An incarcerated parent may be considered to have abandoned a child, depending on the nature of the contact between parent and child before and after incarceration, the efforts made by the parent to maintain contact with the child following imprisonment, and the attempts during incarceration to undertake as much responsibility for the child's welfare as possible. [Id. at 138.]
Here, both H.B. and K.T. admitted that they failed to maintain a relationship with the children while the children were in foster care.

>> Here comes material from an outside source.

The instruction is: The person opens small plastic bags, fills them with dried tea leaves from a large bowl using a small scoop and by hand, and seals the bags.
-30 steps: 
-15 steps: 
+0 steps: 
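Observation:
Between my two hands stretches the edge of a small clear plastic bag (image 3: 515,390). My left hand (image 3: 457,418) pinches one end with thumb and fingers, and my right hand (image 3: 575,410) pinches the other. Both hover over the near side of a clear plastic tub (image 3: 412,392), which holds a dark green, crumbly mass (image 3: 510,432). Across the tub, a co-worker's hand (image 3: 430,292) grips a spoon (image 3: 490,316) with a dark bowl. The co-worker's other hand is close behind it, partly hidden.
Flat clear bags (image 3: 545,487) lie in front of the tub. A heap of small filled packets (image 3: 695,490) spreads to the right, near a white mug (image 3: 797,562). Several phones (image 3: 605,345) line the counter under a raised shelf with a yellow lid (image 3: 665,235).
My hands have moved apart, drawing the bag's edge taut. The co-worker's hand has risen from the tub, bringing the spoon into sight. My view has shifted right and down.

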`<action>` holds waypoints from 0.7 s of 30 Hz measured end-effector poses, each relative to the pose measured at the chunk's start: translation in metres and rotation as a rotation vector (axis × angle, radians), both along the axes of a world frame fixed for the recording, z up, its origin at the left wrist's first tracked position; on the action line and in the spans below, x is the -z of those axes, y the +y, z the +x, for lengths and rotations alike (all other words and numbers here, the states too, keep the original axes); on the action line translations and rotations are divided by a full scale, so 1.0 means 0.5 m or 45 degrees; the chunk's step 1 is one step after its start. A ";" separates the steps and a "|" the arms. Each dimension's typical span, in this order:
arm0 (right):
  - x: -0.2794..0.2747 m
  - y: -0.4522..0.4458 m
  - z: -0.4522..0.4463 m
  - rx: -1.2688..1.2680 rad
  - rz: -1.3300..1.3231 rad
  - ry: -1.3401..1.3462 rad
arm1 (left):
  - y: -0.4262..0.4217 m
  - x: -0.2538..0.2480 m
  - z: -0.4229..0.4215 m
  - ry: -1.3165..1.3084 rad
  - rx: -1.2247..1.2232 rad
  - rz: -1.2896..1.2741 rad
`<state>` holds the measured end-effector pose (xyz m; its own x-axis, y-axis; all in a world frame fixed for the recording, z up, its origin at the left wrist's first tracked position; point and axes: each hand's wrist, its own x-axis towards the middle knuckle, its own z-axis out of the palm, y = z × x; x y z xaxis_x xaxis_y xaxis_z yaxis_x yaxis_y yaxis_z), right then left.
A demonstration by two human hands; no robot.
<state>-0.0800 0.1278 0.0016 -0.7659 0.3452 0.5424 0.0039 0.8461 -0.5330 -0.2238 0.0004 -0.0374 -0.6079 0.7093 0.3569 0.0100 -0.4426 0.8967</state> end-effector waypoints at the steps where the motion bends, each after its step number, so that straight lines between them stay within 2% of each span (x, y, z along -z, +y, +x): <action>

K.T. testified that he had last seen his son approximately one year before the trial. After K was placed in foster care, K.T. stated that he visited the child between ten and twelve times over three years. He explained that his contact with the child was limited because he had outstanding warrants that he "had to take care of." He further testified that he denied paternity until the child was two years old when a paternity test indicated the child was his. He stated that he denied paternity because he was "being self-centered," and he wanted to do [his] own thing" by going with other women, "staying out late, and partying."
K.T. showed little interest in his son's welfare. The last time he saw R.M.D., he did not ask about K because he did not want to speak to R.M.D. Although K.T. claimed that he was "on the verge" of taking parenting classes, he never completed the other programs he was required to take and has been in and out of jail since 1999.
At the time of trial, H.B. had only seen his child on two occasions since the child was placed in foster care in July 2004. H.B. disagrees with the court's conclusion that he showed "total indifference toward the caseworker's efforts." Although H.B. contacted DYFS on a few occasions, he has made no effort to support his son or to establish a relationship with him. In fact, a DYFS caseworker testified that H.B. contacted him on one occasion only to argue with the caseworker and he did not inquire about the child. When H.B. contacted DYFS, he was informed of the programs he was required to complete but he failed to do so. H.B. spent a significant amount of time incarcerated for several domestic violence incidents involving R.M.D., one of which was the July 2004 incident in which J's skull was fractured. When he was released in 2005, H.B. again attacked R.M.D. in the child's presence and was re-incarcerated until 2006.
At trial, H.B. expressed a desire to care for the child, but he has not established a relationship with the child, has not provided a plan, nor has he entered into the child's life. J is almost three years old and has been in foster care since he was two months old. H.B. finally began the services recommended by DYFS shortly before the trial began, although the child had been in placement for two years by then. In short, H.B.'s effort was too little, too late.
We are satisfied that the trial court's finding that H.B. and K.T. abandoned their sons was more than adequately supported by the substantial, credible evidence in the record.